Look for the string "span" in the data below, and copy each line that holds it.

Supplied entries START

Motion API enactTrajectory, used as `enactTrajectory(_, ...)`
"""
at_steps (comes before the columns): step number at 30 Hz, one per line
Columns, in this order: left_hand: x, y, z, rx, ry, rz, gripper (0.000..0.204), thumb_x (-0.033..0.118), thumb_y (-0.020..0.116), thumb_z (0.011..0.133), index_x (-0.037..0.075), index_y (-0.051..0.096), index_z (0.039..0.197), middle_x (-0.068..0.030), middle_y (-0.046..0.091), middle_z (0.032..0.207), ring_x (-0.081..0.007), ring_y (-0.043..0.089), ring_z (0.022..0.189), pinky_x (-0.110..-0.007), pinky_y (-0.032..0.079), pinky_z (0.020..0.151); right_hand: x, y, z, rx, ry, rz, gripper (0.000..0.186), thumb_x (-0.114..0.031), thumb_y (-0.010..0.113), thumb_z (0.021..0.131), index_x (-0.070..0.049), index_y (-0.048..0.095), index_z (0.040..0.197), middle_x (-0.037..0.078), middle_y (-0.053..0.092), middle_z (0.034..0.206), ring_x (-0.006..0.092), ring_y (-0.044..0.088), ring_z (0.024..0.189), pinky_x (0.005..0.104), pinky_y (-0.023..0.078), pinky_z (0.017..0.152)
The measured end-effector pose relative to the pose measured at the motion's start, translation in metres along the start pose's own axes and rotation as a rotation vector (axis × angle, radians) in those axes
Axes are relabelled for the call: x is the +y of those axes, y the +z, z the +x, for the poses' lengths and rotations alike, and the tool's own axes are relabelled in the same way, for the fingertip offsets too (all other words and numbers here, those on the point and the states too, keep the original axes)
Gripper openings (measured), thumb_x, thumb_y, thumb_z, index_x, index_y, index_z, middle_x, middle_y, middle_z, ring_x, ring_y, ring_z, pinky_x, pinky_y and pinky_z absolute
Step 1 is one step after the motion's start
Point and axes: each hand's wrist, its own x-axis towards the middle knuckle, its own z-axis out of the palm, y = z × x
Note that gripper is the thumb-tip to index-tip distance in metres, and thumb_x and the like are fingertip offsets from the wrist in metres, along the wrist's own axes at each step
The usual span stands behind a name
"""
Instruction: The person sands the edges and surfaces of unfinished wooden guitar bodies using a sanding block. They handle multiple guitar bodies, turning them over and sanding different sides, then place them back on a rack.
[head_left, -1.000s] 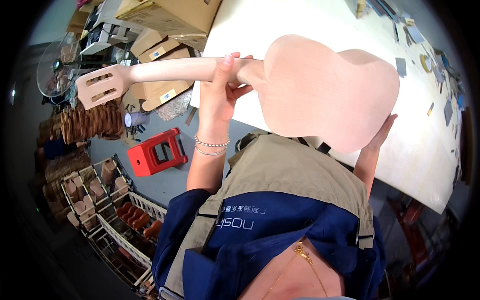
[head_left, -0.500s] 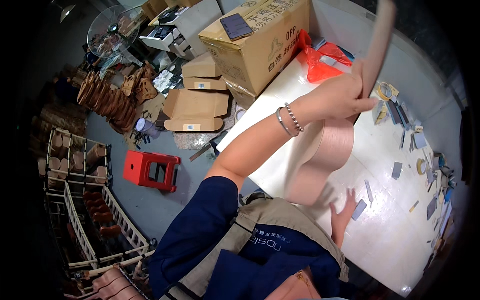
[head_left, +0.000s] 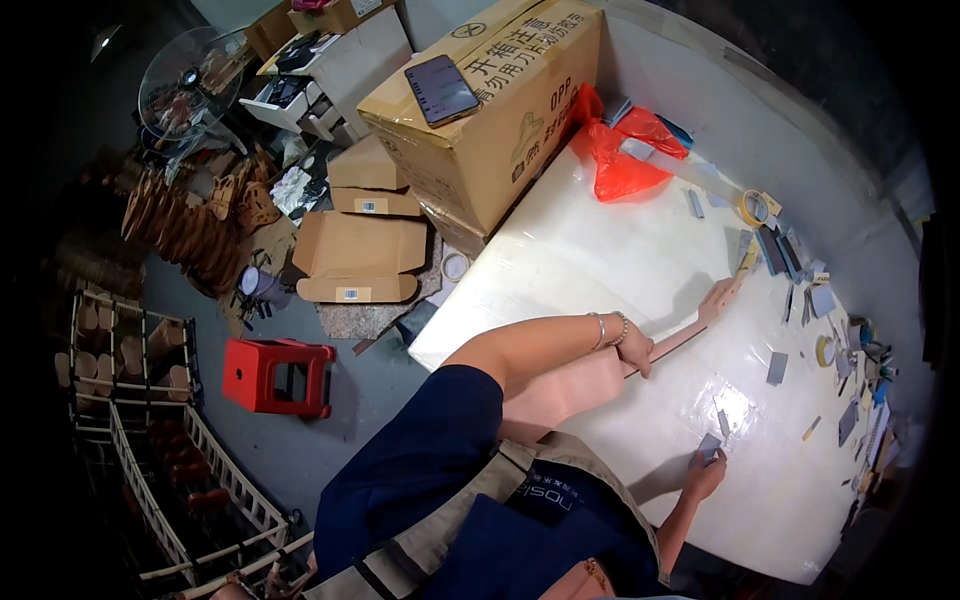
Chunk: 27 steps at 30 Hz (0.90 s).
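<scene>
An unfinished small guitar [head_left: 575,390] of pale pinkish wood lies low across the near edge of the table, its headstock [head_left: 716,298] pointing away to the right. My left hand [head_left: 633,350] is closed round its neck, close to where neck and body meet. My left forearm hides part of the body. Further right, my right hand [head_left: 707,476] pinches a small grey rectangular piece of sandpaper [head_left: 709,446] at the tabletop. A narrow grey strip [head_left: 724,423] lies just beyond that piece.
On the white table [head_left: 540,260] stand a large cardboard box [head_left: 490,140] with a phone [head_left: 442,90] on top and a red plastic bag [head_left: 630,170]. Tape rolls, sandpaper pieces and small tools line the far right edge. A red stool [head_left: 275,377] and racks stand at left.
The guitar has come down from its raised, upright hold to lie low across the table edge. My left hand has lowered with it. My right hand has taken hold of the grey sandpaper.
</scene>
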Motion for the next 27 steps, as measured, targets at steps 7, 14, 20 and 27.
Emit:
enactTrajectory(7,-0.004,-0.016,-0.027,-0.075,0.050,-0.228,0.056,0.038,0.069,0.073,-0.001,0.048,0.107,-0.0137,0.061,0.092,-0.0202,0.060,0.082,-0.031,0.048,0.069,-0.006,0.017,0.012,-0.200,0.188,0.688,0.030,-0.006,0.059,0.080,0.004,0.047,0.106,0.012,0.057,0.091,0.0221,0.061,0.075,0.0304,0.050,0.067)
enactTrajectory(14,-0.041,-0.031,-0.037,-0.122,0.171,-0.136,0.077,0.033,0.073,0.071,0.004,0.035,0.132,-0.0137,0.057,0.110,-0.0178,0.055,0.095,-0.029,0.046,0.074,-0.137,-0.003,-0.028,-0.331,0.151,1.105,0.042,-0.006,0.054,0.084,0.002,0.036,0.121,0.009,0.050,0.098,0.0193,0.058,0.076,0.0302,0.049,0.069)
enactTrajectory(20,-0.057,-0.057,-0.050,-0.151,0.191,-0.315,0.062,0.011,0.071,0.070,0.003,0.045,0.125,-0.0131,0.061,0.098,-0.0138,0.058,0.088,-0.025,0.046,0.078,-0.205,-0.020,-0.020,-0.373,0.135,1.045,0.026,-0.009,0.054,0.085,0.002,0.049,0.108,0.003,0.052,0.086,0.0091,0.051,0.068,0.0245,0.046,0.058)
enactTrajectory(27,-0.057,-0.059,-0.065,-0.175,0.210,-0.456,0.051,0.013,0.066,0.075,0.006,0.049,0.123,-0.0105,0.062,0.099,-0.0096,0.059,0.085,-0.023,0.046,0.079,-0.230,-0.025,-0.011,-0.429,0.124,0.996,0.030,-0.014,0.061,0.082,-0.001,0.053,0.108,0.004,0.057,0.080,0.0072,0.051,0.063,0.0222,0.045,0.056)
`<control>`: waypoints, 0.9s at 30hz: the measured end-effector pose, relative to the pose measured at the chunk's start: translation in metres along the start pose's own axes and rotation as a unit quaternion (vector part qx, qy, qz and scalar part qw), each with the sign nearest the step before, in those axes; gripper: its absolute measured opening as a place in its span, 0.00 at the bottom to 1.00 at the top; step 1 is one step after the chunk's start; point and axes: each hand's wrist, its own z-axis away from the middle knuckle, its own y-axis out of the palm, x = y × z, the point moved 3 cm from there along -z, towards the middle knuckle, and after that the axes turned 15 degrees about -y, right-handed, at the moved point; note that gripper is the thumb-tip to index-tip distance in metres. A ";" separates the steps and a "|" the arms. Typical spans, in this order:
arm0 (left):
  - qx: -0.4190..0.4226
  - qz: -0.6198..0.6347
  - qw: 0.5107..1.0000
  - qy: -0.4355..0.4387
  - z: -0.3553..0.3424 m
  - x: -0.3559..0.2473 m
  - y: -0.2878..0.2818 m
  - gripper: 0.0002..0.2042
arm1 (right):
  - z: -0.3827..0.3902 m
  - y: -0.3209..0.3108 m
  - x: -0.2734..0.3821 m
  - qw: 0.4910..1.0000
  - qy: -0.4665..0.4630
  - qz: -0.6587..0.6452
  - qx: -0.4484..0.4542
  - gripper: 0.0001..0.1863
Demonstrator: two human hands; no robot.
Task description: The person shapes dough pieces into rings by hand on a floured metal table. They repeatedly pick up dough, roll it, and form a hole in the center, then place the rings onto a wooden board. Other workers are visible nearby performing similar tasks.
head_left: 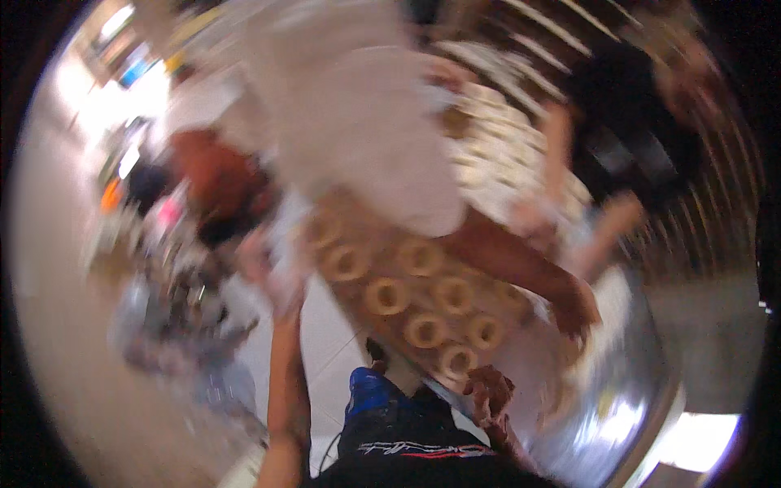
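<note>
In a motion-blurred view, my left hand [272, 268] is raised left of a wooden board [362, 321], with something pale and translucent at it; its fingers are smeared, so I cannot tell their state. My right hand [488, 394] is closed at the board's near right end, just below a dough ring [460, 360]; what it holds, if anything, is unclear. Several more dough rings [386, 294] lie on the board. A co-worker's bare arm [512, 260] reaches across the board from the top, the hand [573, 317] beyond its right edge.
A second co-worker in black [618, 122] stands at the upper right by a slatted rack [708, 179], arms over a tray of pale dough pieces [496, 138]. A curved metal surface [618, 407] is at the lower right. Blurred clutter [187, 342] fills the left, beside pale tiles [329, 358].
</note>
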 end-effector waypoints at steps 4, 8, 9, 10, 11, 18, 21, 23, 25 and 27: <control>0.185 0.264 0.940 0.115 0.158 -0.093 -0.018 0.14 | 0.075 -0.073 0.045 0.948 0.046 0.293 -0.118 0.06; 0.554 0.376 0.683 0.292 0.329 -0.221 -0.044 0.15 | 0.157 -0.129 0.067 0.892 0.142 0.305 -0.300 0.07; 0.625 0.381 0.607 0.310 0.361 -0.247 -0.046 0.14 | 0.177 -0.140 0.074 0.872 0.115 0.347 -0.324 0.07; 0.719 0.336 0.530 0.299 0.394 -0.270 -0.038 0.12 | 0.196 -0.154 0.079 0.850 0.095 0.386 -0.347 0.07; 0.708 0.361 0.530 0.295 0.417 -0.289 -0.035 0.11 | 0.217 -0.164 0.084 0.839 0.122 0.370 -0.379 0.06; 0.494 0.027 0.789 0.364 0.478 -0.305 0.083 0.10 | 0.321 -0.221 0.091 0.824 0.171 0.323 -0.433 0.02; 0.319 -0.021 0.828 0.460 0.489 -0.301 0.102 0.12 | 0.328 -0.245 0.093 0.849 0.125 0.325 -0.398 0.03; 0.434 -0.034 0.810 0.393 0.493 -0.302 0.105 0.12 | 0.316 -0.262 0.092 0.858 0.133 0.303 -0.394 0.02; 0.576 -0.011 0.773 0.265 0.492 -0.310 0.095 0.12 | 0.292 -0.273 0.085 0.857 0.156 0.246 -0.425 0.03; 0.717 0.051 0.692 0.070 0.486 -0.317 0.071 0.13 | 0.263 -0.283 0.061 0.869 0.251 0.124 -0.408 0.08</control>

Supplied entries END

**Response for this exercise**
The usual span stands behind a name
`<control>`: waypoints, 0.9s at 30hz: the measured end-effector pose, relative to the pose measured at the chunk's start: translation in metres along the start pose's own axes and rotation as a unit quaternion (vector part qx, qy, qz and scalar part qw), each with the sign nearest the step before, in those axes; gripper: its absolute measured opening as a place in its span, 0.00 at the bottom to 1.00 at the top; step 1 is one step after the chunk's start; point and axes: each hand's wrist, its own z-axis away from the middle knuckle, its own y-axis out of the palm, x = y × z, the point moved 3 cm from there along -z, towards the middle knuckle, and after that the axes turned 15 degrees about -y, right-handed, at the moved point; note that gripper is the thumb-tip to index-tip distance in metres. A ";" separates the steps and a "|" the arms. Typical spans, in this order:

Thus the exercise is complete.